- **TASK**
Write out exactly the lines of the entries below from the one holding "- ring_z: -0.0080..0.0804" to the one holding "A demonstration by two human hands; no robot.", inclusive, and leave out all other lines.

- **RECORDS FOR THE TASK**
◇ ◇ ◇ ◇ ◇
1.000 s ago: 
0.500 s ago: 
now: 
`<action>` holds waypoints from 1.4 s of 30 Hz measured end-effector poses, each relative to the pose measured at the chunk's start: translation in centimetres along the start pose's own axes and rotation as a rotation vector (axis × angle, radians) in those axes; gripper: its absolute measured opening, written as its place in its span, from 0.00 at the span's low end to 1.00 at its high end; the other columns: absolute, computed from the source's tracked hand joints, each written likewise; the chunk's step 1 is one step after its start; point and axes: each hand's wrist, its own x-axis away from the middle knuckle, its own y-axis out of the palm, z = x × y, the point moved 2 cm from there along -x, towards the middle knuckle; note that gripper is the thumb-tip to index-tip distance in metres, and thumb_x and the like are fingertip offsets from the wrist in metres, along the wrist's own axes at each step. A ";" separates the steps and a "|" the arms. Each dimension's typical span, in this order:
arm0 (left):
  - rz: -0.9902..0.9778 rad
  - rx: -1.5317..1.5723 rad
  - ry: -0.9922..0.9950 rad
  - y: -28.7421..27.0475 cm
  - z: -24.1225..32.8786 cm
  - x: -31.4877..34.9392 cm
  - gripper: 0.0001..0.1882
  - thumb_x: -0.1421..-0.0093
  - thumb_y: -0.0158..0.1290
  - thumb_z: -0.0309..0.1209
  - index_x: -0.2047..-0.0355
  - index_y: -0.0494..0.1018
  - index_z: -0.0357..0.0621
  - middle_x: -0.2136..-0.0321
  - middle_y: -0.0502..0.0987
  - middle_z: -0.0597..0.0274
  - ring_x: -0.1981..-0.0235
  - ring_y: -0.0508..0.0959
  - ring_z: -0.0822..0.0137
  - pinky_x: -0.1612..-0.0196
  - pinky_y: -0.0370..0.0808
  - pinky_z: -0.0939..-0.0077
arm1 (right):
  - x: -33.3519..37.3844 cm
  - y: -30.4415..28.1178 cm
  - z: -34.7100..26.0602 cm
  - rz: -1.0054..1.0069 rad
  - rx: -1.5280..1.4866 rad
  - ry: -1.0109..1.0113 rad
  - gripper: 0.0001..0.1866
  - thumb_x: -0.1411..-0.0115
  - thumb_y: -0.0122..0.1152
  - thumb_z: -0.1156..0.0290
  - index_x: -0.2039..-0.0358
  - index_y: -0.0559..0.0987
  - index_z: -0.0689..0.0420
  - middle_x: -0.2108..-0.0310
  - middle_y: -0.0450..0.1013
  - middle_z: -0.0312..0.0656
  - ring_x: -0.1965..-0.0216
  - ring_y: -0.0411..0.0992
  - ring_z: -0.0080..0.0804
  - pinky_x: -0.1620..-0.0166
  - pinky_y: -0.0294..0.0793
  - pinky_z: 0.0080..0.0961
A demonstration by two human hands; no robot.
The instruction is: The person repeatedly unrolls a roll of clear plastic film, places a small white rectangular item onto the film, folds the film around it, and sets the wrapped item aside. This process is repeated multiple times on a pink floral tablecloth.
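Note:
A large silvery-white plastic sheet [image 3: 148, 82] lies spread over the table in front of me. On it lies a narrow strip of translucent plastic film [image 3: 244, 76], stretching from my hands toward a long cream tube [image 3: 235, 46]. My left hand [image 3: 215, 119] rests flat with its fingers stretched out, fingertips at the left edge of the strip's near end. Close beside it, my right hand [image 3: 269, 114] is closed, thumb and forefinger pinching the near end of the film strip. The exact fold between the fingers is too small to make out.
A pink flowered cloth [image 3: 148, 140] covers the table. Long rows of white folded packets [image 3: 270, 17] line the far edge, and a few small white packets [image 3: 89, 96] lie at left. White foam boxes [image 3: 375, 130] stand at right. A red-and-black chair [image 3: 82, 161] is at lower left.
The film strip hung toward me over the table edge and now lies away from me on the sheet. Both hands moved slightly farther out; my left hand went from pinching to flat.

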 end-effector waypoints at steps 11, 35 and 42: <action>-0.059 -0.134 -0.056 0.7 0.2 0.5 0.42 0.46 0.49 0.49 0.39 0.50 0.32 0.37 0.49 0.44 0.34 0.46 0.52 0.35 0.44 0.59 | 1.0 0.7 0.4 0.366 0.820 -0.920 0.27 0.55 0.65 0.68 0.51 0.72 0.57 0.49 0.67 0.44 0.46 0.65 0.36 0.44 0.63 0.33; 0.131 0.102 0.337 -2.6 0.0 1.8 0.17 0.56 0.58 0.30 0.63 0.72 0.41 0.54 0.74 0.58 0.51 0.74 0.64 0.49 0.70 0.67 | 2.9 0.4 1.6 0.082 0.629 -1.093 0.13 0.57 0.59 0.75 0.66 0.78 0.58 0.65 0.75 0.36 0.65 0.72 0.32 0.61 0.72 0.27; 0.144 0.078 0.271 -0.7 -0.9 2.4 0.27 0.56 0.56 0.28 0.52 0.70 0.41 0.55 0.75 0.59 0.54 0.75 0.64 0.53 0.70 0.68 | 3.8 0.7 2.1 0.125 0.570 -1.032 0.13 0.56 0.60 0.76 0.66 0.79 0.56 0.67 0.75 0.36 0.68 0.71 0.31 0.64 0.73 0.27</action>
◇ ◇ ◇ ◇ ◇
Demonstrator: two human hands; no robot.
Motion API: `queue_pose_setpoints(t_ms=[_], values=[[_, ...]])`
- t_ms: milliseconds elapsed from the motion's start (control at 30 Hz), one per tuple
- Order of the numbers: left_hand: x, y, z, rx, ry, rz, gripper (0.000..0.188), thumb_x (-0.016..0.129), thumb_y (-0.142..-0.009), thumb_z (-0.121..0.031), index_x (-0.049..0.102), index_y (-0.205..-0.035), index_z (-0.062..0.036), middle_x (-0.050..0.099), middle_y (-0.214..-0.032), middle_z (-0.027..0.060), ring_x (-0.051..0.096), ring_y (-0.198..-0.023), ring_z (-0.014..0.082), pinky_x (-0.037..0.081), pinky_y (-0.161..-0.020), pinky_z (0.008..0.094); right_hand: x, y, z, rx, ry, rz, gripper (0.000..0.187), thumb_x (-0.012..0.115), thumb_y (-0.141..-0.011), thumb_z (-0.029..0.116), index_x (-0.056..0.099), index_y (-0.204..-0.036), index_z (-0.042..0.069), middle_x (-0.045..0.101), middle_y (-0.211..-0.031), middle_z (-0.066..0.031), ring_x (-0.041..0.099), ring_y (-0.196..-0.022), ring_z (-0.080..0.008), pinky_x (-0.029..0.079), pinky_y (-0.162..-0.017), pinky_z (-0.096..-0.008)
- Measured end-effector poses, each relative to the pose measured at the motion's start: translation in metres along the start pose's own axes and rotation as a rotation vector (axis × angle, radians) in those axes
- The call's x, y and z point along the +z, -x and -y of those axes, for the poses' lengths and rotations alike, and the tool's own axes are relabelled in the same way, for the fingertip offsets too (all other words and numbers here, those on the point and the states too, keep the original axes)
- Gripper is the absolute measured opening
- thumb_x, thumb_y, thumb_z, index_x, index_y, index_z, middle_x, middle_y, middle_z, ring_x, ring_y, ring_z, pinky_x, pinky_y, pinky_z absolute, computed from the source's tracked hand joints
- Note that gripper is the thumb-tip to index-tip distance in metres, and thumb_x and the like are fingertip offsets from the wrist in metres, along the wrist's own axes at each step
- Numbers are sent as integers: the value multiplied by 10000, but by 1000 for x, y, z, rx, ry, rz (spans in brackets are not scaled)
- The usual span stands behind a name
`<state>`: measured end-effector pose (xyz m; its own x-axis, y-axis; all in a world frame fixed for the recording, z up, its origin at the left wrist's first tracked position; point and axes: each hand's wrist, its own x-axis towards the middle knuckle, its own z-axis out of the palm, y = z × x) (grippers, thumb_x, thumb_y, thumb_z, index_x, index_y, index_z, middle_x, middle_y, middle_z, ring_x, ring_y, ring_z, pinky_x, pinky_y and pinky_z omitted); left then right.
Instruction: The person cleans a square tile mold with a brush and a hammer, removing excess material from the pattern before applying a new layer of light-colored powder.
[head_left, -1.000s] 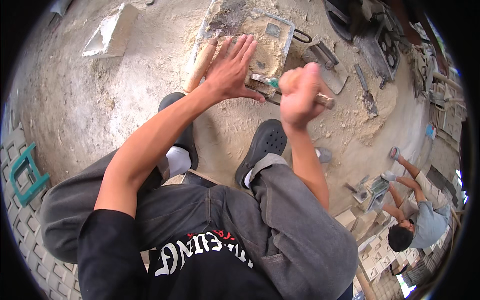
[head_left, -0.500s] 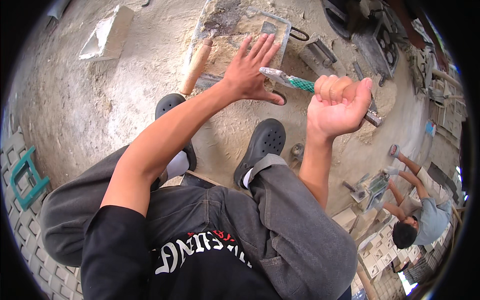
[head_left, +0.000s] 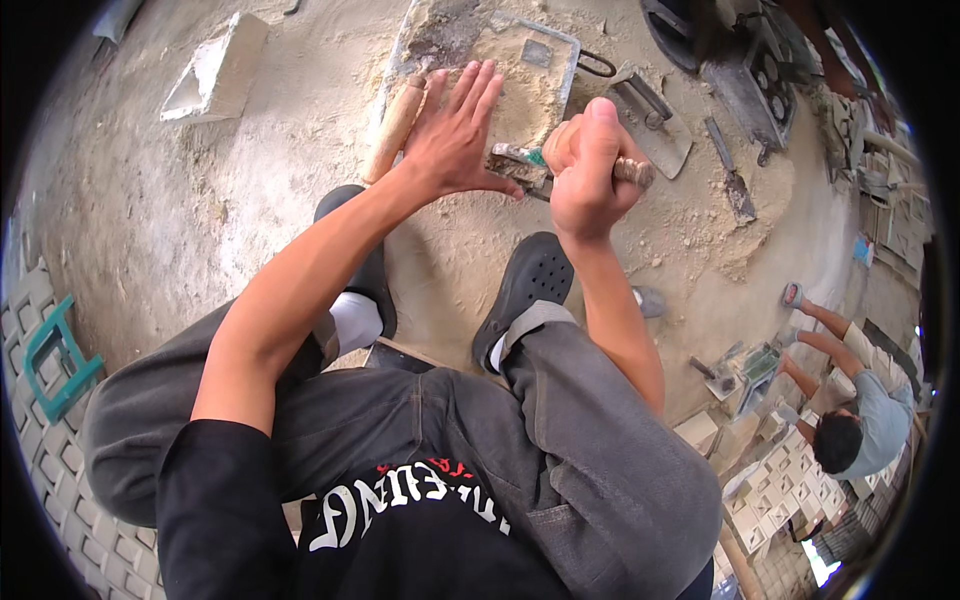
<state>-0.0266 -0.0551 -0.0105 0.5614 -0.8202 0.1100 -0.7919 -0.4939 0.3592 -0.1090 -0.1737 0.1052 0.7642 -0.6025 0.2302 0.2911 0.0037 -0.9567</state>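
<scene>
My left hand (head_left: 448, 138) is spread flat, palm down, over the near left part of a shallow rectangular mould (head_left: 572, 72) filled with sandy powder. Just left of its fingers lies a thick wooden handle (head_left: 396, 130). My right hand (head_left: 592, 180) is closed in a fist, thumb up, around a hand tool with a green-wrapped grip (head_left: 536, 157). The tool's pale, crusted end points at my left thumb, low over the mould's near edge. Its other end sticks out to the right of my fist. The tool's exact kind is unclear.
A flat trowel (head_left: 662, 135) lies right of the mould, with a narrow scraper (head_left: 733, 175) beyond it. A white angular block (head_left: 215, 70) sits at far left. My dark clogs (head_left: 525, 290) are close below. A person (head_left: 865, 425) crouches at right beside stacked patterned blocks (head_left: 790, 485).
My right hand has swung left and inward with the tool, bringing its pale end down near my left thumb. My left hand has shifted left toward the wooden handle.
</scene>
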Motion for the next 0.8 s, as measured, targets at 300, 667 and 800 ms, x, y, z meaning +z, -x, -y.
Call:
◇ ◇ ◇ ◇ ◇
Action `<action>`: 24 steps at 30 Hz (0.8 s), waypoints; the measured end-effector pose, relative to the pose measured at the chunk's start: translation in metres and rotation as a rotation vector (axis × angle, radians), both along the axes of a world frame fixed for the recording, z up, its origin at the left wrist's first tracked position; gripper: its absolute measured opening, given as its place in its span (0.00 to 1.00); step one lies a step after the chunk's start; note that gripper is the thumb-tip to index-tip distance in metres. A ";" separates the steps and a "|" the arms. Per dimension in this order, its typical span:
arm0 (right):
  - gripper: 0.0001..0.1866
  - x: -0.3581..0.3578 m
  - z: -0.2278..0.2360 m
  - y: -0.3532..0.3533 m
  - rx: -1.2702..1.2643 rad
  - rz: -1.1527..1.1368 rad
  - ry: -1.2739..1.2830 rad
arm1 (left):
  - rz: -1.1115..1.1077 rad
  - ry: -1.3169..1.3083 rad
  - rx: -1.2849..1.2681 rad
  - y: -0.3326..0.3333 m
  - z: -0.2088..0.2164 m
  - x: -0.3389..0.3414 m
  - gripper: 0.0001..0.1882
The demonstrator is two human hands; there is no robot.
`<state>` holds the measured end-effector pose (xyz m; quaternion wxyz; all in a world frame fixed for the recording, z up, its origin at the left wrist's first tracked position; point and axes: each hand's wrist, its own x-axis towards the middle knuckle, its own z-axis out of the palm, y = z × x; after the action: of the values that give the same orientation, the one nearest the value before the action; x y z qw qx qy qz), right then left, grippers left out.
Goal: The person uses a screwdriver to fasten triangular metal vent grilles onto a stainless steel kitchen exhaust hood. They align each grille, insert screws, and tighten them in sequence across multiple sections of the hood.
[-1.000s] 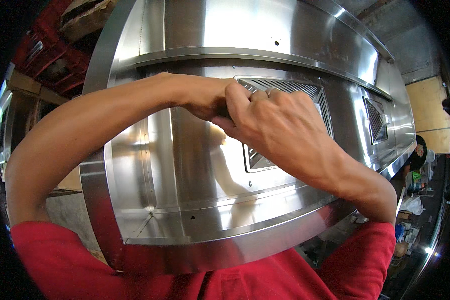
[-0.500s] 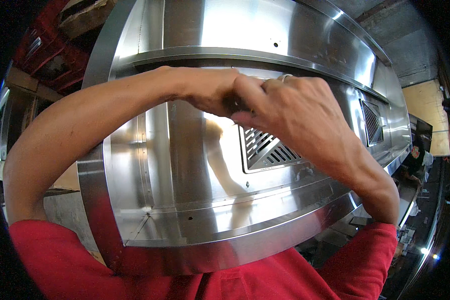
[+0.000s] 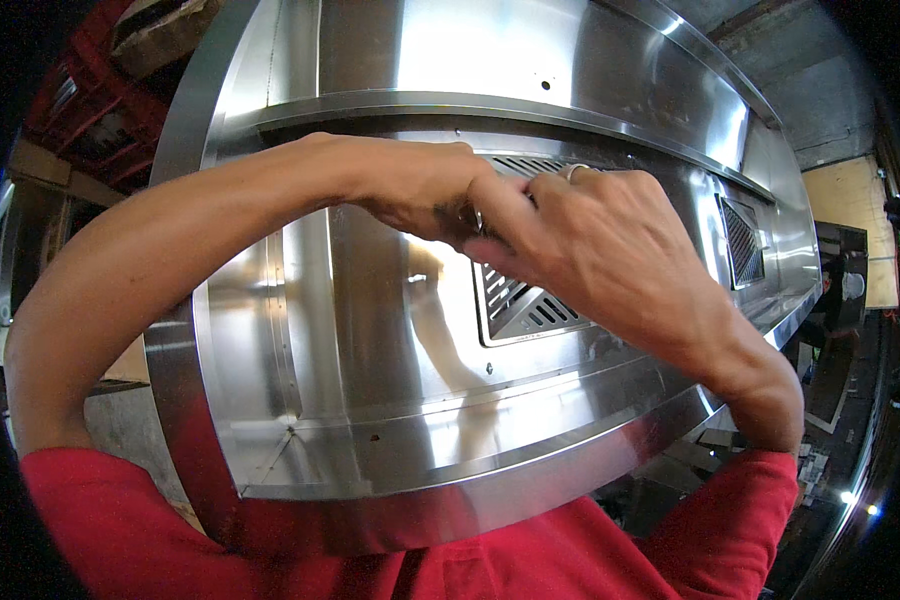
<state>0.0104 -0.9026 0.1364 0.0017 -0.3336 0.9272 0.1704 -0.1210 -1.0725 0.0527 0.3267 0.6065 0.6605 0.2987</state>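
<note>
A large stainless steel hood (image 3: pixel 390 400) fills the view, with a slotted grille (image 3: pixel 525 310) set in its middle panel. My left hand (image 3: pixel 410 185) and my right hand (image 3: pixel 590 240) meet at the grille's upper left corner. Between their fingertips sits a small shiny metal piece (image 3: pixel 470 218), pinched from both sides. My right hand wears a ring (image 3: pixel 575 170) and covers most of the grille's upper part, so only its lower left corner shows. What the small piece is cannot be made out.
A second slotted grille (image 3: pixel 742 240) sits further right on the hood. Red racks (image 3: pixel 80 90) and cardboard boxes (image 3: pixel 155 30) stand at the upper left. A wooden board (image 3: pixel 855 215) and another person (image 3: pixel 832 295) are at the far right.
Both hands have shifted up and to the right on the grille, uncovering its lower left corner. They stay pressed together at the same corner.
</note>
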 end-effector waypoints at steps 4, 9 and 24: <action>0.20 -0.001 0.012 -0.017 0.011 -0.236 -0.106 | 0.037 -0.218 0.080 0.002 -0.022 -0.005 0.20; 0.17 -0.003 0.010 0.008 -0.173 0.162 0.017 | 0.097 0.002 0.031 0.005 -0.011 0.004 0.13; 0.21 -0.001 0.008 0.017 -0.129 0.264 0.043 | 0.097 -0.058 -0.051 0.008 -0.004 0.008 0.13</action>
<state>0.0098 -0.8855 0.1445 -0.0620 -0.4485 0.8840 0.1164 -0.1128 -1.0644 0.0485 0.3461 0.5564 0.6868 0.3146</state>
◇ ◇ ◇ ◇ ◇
- **OUTPUT OF THE EXERCISE**
  - ring_z: -0.0080..0.0804
  - pinky_x: -0.1620..-0.0166
  - pinky_y: -0.0294..0.0793
  - pinky_z: 0.0080..0.0961
A demonstration by two human hands; no robot.

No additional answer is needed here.